Auf eine lange Tradition blickt die Wiener Melange zurück. Bereits seit 1830 trägt sie ihr Teil zur berühmten Wiener Kaffeehauskultur bei. Serviert wird der aus einem leicht verlängerten Espresso oder Wiener Mokka, heißer Milch und etwas Milchschaum bestehende Kaffee in einer großen, flachen Porzellanschale mit Henkel (ca. 200 ml). Üblicherweise wird dazu ein Glas Wasser kredenzt.

Bild 3Kaffeespezialitäten mit Alkohol

Der Schuss Alkohol verleiht dem aromatischen Heißgetränk die besondere Note. Während der Rüdesheimer Kaffee mit Weinbrand flambiert wird, ehe ihm Sahne, Vanillezucker und Schokoladenstreusel den letzten Feinschliff geben, hat der Pharisäer eine ordentliche Ladung Rum unter der Sahne.
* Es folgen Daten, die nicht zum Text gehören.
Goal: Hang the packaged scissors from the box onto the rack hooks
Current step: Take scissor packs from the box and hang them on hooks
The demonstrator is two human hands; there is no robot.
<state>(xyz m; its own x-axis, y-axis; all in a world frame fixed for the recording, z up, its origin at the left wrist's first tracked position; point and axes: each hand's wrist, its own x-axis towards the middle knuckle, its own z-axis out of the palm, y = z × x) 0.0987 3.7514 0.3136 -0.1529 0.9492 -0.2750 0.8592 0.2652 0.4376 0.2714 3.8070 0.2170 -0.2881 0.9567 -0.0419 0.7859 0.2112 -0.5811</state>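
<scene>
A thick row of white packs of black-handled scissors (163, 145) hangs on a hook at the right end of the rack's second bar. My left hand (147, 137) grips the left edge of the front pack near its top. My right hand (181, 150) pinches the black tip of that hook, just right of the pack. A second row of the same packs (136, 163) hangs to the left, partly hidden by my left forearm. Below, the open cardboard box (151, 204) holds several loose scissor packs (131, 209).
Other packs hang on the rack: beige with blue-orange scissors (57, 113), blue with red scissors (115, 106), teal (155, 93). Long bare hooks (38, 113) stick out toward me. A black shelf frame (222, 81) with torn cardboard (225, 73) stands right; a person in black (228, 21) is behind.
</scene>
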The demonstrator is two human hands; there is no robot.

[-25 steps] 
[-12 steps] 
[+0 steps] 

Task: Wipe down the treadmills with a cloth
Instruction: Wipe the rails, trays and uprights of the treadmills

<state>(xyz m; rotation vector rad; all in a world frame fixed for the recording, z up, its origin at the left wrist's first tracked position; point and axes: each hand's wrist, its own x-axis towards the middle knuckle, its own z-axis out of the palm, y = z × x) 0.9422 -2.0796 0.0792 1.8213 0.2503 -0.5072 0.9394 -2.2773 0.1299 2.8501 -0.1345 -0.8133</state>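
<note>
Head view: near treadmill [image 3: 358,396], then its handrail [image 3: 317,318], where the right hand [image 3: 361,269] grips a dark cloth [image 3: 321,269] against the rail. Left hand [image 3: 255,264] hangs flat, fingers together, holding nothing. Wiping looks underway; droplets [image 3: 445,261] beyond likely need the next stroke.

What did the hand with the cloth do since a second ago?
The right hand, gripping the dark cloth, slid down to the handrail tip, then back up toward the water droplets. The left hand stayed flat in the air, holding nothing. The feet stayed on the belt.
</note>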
Im Unterschied dazu wird der Fliegende Holländer mit Eierlikör verfeinert.

Als kanarische Spezialität ist der Barraquito in aller Munde. Serviert wird er in einem Glas. Optisch besticht er durch die klar voneinander zu unterscheidenden Schichten. Er vereint einen Espresso, Kondensmilch, aufgeschäumte Milch, Likör und eine frische Zitronenschale unter einem Dach.

Kaffeespezialitäten mit Eis

Als Erfrischungen in den heißen Sommermonaten werden Kaffeespezialitäten mit Eiswürfeln oder Speiseeis gereicht. So wird etwa für den portugiesischen Café Mazagran ein hohes Glas halb voll mit Eiswürfeln gefüllt, über die der gesüßte Kaffee gegossen wird. Verfeinert wird das Ganze endlich mit etwas Zitronensaft oder einem alkoholischen Getränk. In Vietnam dagegen kommen Erholungsuchende wie Einheimische unter Garantie durch einen Eiskaffee mit Milch, Cà phê sua dá oder Cà phê nau dá genannt, auf Touren.

Kaffeespezialitäten mit Sirup

Aromatisierter Kaffee, besser bekannt als Flavored Coffee, gehört zum Wesen der USA. Begonnen hat alles mit einem Produkt aus Espresso, Milchschaum und einem Schuss Sirup in San Francisco, ehe in den 80er-Jahren nach und nach Kaffeeliebhaber aus der ganzen Welt an der Zugabe von Sirup Gefallen fanden. Es gibt faktisch keinen Kaffee, der sich nicht individuell aromatisieren lässt und den Kaffeeliebhabern den American Way of Life ins Bewusstsein rückt.

Newcomer

Der grüne Kaffee ist unstreitig der Neuling in der Szene. Bei ihm handelt es sich um den sogenannten Rohkaffee. Heißt im Klartext: Der grüne Kaffee wird nicht geröstet, sondern in seiner unbehandelten, getrockneten Form gemahlen.

Im Geschmack ist er deutlich milder und erinnert stark an grünen Tee. Vor allen Dingen wird der grüne Kaffee aber als Wundermittel gegen überschüssige Pfunde gehandelt. Geschuldet ist dieser gute Ruf der Chlorogensäure. Während sie beim Rösten des Kaffees großteils abgebaut wird, bleibt sie in den grünen, ungerösteten Kaffeebohnen erhalten. Angesichts eines kolportierten Gewichtsverlusts von einem halben Kilo pro Woche ohne Änderungen der Essgewohnheiten ist der Hype um die grünen Dinger verständlich.